### Prompt
Write out the data below exactly, beginning with the first line and ending once the line that has "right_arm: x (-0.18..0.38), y" is written.

──────────────────────────────

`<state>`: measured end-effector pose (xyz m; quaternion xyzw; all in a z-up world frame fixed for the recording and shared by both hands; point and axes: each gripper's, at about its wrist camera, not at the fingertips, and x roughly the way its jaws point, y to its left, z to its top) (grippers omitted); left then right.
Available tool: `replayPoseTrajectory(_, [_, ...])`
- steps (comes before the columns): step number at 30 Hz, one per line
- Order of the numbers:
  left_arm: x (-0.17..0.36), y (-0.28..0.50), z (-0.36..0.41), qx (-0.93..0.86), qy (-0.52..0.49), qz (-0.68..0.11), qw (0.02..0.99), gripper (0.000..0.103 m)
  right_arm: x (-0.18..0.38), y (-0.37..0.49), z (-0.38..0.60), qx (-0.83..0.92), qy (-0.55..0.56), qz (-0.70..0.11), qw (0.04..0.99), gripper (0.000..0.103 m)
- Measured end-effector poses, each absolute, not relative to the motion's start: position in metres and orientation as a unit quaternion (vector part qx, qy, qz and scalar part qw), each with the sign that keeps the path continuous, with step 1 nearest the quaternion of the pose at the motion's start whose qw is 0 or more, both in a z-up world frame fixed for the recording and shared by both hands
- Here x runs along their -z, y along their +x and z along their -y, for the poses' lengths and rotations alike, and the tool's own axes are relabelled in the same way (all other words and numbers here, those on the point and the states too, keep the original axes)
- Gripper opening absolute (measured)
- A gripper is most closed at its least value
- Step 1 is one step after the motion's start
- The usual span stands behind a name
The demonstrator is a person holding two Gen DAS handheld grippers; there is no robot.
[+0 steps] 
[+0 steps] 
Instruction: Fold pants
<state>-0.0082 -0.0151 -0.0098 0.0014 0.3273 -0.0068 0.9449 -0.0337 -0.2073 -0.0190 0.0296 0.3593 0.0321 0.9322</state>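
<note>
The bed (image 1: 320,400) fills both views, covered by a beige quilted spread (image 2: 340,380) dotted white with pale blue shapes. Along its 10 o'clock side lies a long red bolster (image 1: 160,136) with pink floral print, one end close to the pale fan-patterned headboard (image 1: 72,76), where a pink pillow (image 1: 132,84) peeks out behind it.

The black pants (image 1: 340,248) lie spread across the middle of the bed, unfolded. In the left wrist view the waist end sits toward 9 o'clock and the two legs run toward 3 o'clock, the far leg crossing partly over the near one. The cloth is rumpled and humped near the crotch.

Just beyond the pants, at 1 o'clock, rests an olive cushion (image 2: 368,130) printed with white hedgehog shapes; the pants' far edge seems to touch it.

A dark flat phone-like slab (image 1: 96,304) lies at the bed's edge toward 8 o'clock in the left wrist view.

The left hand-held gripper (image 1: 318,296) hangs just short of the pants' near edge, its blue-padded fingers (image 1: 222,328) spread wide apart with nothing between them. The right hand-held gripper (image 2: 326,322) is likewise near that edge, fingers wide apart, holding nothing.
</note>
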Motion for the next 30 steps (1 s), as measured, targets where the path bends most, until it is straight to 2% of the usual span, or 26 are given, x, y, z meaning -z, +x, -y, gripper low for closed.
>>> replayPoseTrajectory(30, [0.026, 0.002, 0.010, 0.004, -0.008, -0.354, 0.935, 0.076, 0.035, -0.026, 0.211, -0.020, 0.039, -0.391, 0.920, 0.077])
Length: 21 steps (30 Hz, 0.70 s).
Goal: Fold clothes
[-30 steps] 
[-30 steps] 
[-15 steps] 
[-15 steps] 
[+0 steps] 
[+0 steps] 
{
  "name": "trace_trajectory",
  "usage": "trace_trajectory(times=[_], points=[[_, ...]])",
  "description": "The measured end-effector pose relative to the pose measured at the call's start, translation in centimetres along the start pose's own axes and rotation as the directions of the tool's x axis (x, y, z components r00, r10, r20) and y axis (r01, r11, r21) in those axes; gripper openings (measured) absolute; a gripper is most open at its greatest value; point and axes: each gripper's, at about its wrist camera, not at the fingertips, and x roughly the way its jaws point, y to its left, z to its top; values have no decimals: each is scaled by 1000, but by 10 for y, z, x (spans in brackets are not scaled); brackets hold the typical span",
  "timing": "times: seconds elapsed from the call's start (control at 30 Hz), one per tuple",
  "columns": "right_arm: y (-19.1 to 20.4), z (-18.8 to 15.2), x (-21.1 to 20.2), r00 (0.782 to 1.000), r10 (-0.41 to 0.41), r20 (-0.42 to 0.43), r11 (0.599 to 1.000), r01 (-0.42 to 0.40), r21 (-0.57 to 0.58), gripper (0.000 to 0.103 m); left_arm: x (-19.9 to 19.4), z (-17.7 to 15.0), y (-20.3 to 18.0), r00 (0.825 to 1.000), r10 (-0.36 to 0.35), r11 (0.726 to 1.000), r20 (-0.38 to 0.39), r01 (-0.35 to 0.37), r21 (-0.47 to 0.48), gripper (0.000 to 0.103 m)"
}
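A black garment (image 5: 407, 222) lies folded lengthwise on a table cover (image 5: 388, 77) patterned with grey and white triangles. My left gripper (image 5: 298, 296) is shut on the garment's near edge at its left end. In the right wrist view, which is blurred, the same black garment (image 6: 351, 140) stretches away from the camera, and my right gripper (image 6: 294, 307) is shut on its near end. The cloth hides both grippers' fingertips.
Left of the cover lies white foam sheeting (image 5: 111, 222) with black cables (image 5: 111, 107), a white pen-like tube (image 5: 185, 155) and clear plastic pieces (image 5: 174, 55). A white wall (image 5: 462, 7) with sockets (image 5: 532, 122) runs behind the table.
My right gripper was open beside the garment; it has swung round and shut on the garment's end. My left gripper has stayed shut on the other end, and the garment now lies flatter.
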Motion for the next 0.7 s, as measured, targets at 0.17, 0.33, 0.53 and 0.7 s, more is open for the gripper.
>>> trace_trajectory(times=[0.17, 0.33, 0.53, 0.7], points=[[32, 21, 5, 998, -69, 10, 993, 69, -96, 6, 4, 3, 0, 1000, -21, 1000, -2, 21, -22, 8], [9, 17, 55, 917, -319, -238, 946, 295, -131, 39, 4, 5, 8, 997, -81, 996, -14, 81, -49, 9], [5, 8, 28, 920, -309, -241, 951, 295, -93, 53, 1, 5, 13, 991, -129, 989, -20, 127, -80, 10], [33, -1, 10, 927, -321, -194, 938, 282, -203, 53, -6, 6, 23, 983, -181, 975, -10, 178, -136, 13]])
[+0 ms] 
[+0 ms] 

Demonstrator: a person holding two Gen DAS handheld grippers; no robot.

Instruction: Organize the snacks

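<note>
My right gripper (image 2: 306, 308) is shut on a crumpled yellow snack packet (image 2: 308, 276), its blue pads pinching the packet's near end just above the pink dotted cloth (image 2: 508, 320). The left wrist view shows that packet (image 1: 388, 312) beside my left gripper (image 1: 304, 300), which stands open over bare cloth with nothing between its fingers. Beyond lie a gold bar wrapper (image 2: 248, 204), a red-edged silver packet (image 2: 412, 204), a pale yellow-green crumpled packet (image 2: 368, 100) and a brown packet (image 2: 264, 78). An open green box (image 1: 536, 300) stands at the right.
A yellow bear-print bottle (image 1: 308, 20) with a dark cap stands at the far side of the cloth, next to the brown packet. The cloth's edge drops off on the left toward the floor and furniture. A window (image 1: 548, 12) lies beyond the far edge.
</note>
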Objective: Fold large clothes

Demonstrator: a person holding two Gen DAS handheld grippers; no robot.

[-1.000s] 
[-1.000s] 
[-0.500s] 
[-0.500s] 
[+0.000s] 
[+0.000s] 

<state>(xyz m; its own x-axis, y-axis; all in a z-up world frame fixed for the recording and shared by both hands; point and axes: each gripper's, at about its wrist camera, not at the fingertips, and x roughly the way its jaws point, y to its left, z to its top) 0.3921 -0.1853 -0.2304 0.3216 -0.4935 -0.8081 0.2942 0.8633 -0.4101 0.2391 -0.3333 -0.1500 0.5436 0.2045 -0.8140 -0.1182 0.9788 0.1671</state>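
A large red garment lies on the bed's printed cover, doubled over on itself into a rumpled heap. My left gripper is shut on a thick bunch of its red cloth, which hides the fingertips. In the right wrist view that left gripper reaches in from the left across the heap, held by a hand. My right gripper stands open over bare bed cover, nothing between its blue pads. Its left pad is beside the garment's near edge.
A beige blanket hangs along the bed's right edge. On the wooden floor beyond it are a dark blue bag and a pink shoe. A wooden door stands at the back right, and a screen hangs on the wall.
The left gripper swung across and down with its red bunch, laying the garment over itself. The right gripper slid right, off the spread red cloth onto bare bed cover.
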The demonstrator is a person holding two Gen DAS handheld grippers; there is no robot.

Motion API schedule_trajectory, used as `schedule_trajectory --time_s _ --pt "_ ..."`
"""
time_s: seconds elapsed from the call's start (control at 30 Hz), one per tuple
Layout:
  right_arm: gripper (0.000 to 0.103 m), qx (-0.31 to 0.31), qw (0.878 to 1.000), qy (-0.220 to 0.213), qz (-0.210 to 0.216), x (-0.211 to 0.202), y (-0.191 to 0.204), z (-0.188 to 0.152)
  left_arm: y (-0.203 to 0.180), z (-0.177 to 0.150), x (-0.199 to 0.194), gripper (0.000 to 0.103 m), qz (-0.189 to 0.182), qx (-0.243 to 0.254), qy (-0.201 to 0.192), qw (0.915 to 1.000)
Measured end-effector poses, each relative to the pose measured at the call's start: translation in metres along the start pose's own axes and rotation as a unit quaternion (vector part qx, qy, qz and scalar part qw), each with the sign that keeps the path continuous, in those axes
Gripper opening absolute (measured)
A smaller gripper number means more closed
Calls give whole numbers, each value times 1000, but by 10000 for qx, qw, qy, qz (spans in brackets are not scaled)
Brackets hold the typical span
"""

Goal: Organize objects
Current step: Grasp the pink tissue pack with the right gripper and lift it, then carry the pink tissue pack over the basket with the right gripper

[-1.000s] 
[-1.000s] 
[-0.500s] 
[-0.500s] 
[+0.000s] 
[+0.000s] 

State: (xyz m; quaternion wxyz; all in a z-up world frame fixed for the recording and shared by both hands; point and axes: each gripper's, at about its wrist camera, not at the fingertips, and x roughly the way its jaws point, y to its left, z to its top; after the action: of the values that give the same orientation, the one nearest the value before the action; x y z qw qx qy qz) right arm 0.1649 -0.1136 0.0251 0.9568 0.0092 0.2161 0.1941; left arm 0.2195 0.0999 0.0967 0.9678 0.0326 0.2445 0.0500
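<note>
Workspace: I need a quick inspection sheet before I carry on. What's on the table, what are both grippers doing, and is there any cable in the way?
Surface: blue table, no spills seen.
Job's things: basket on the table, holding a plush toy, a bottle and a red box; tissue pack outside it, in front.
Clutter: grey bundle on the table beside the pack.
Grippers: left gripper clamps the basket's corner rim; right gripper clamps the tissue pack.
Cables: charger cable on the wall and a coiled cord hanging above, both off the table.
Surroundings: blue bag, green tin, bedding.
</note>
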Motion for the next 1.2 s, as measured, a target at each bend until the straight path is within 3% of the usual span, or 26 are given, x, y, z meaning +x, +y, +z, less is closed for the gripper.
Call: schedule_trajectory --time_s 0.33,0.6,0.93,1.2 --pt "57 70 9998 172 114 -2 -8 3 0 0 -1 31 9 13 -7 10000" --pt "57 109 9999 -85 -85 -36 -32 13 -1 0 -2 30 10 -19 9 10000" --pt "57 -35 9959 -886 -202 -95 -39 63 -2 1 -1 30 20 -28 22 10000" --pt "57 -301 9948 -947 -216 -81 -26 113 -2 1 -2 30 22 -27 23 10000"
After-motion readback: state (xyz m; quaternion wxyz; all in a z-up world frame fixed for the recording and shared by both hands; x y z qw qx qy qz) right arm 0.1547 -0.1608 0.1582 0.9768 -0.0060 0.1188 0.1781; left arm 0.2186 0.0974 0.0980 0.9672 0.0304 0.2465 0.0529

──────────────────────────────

### Answer section
`<state>`: measured end-effector pose (xyz m; quaternion xyzw; all in a z-up world frame fixed for the recording and shared by both hands; point and axes: each gripper's, at about its wrist camera, not at the fingertips, and x roughly the way its jaws point, y to its left, z to its top) (grippers omitted); left then right.
Available tool: `replayPoseTrajectory(_, [_, ...])`
- steps (comes before the columns): step number at 30 Hz, one per line
- Order of the numbers:
  left_arm: x (-0.17..0.36), y (-0.28..0.50), z (-0.36..0.41), qx (-0.93..0.86), qy (-0.52..0.49), qz (-0.68..0.11), qw (0.02..0.99), gripper (0.000..0.103 m)
  right_arm: x (-0.18..0.38), y (-0.37..0.49), z (-0.38..0.60), qx (-0.83..0.92), qy (-0.55..0.56), qz (-0.70..0.11), qw (0.04..0.99), gripper (0.000..0.103 m)

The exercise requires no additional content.